The release is provided in several directories as a complete dataset and as divided by logical groupings.
Read on for several important announcements.
Matched Annotation by NCBI and EMBL-EBI (MANE)
MANE v0.8 covers 76% of human protein-coding genes, and is now available on FTP.
Useful MANE links:
- NCBI Insights | Matched Annotation by NCBI and EMBL-EBI (MANE): a new joint venture to define a set of representative transcripts for human protein-coding genes
- Matched Annotation from NCBI and EMBL-EBI (MANE) documentation
- NCBI Webinar: MANE- A New Collaboration Between NCBI and EMBL-EBI
Prokaryotic Genome Annotation Pipeline
A new version of the Prokaryotic Genome Annotation Pipeline (PGAP) is now available on GitHub. This release uses a new and improved version of tRNAscan (tRNAscan-SE:2.0.4) and includes our most up-to-date Hidden Markov Model and BlastRule
collections for naming proteins.
Want to know how to run PGAP on your own machine, compute farm, or in the cloud? Watch this NCBI Minute.

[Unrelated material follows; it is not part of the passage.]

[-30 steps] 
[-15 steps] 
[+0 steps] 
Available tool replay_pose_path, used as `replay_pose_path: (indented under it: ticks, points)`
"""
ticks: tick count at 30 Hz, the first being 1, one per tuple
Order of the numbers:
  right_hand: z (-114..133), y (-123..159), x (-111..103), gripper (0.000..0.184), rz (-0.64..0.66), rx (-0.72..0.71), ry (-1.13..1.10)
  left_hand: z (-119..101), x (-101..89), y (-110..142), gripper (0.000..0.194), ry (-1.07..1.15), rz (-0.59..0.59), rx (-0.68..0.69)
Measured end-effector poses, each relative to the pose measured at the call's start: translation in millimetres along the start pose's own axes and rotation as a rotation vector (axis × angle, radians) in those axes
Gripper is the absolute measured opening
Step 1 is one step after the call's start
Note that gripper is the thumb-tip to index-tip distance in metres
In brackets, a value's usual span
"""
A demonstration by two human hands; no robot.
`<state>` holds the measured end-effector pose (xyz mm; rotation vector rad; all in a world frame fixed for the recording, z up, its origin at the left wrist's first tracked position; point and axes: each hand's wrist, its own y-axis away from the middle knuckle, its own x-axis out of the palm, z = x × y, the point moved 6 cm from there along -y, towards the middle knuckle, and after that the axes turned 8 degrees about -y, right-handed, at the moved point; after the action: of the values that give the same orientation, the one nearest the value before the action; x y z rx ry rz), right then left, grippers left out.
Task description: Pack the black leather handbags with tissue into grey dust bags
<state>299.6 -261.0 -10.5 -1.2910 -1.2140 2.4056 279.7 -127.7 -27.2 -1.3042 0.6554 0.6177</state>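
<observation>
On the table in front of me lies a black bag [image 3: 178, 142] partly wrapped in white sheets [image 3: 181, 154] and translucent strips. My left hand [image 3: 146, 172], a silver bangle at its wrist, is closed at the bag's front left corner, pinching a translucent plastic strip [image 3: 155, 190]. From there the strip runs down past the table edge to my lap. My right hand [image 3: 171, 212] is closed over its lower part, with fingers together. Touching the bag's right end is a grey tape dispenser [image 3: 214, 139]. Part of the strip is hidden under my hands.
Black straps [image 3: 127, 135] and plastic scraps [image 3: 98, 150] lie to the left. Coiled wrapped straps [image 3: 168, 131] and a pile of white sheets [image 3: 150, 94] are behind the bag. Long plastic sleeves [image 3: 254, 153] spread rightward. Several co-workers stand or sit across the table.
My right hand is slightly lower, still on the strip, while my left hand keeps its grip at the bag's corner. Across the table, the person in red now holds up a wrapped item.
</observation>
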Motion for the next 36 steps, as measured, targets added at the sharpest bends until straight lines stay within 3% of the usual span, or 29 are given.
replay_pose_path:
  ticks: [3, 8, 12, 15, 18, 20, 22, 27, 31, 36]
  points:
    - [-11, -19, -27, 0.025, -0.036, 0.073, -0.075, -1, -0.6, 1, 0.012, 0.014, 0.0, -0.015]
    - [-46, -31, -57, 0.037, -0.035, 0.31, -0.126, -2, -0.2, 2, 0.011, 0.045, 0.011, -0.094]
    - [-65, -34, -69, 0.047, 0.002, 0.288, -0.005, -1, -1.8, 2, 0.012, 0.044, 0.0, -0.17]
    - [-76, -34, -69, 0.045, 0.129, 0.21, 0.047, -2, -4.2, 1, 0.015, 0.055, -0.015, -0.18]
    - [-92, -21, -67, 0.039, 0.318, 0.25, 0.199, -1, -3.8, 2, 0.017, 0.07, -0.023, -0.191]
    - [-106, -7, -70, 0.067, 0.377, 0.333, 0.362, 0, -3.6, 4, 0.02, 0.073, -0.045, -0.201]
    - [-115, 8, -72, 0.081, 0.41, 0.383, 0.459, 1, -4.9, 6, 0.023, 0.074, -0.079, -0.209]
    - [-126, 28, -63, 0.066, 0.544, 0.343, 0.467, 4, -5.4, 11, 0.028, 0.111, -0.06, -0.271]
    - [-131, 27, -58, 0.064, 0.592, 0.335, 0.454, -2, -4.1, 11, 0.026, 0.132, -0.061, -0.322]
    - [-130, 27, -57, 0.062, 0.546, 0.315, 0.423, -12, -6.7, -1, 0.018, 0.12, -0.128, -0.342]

New download files and FTP directories for genome assemblies
You can now download new file types for species recently annotated by the NCBI Eukaryotic Genome Annotation Pipeline from the Assembly web pages and from the genomes/refseq FTP area. The new files types include alignments of annotated transcripts to the assembly in BAM format, all models predicted by Gnomon, and, for species that have been annotated multiple times, files characterizing the feature-by-feature differences between the current and the previous annotation.